TASK INSTRUCTIONS
Pull every line that includes the word "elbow" from the data.

SOURCE MATERIAL
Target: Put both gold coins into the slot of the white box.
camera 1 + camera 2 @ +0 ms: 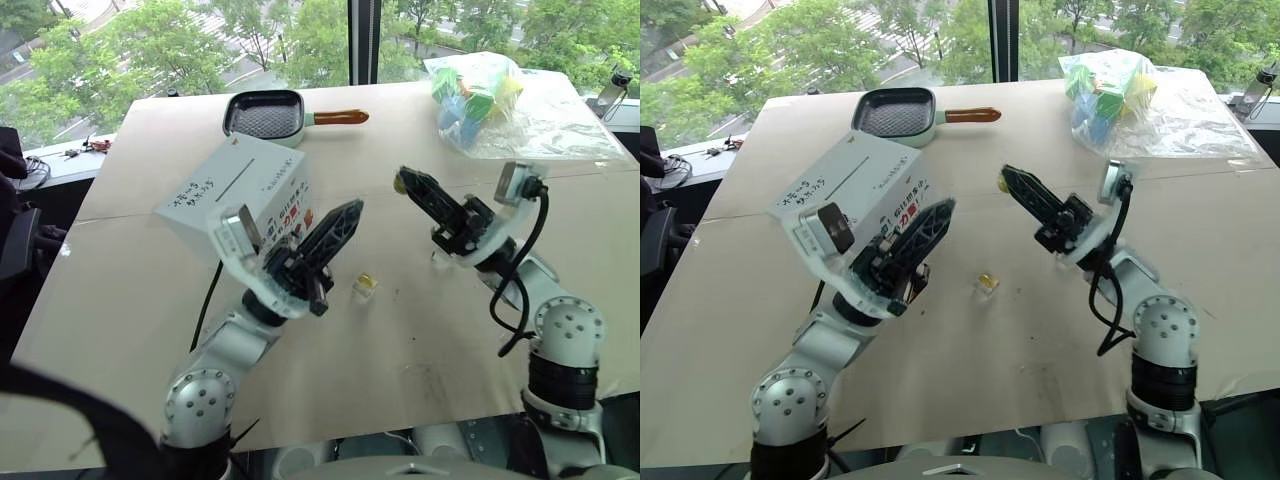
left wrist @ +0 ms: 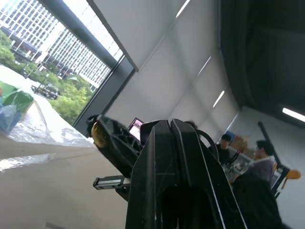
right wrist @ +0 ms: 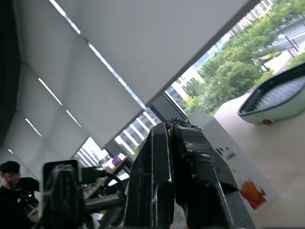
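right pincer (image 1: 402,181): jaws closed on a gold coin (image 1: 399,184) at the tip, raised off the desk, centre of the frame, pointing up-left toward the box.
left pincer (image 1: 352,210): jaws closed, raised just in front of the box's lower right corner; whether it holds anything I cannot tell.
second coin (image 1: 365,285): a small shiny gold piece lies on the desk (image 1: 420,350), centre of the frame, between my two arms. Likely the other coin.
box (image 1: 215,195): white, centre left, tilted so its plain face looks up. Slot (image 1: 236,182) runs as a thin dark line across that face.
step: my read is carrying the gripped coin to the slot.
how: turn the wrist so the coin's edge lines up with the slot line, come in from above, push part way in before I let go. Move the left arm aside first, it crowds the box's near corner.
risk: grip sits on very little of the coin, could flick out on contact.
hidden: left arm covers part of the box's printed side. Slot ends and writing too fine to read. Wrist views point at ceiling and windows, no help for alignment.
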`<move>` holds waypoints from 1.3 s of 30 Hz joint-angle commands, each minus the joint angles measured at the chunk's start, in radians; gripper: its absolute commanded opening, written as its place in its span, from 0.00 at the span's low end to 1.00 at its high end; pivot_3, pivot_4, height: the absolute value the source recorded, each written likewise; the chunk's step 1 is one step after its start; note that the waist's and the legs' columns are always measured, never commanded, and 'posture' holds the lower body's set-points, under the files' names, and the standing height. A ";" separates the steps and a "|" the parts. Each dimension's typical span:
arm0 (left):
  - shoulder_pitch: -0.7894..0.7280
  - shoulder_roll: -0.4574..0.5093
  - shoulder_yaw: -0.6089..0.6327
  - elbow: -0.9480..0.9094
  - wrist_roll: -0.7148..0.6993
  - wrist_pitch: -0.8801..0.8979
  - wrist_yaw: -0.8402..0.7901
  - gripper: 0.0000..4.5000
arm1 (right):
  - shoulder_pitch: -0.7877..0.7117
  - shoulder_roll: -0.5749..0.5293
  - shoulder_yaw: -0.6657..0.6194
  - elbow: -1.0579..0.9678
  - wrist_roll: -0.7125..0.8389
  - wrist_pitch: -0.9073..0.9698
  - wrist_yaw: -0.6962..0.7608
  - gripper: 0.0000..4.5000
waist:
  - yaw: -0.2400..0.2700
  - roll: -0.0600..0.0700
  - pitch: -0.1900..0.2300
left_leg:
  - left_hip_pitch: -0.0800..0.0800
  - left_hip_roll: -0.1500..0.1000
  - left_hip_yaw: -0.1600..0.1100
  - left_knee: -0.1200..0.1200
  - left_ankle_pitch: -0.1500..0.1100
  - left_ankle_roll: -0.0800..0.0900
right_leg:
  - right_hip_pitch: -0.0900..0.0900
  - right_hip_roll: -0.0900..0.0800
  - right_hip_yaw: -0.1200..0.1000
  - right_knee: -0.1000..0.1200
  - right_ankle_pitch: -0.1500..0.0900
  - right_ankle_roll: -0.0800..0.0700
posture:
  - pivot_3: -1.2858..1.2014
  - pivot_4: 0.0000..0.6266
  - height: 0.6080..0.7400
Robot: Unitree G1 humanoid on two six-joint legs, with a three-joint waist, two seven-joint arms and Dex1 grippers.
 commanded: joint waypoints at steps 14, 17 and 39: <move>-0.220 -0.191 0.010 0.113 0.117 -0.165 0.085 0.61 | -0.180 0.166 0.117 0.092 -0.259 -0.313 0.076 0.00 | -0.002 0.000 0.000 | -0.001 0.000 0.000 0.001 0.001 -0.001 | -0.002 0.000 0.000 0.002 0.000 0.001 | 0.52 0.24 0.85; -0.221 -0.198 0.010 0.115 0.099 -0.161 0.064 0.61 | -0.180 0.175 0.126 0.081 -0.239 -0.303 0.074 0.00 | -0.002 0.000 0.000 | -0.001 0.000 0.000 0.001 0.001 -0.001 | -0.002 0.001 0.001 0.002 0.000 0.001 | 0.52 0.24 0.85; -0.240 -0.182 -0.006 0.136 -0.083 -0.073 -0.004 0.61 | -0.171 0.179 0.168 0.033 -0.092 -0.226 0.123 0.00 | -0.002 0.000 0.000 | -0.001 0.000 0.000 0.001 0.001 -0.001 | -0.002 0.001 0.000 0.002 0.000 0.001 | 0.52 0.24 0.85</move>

RESPONSE AREA
  - elbow: -0.9480..0.9094
  - elbow: -1.0579..0.9678

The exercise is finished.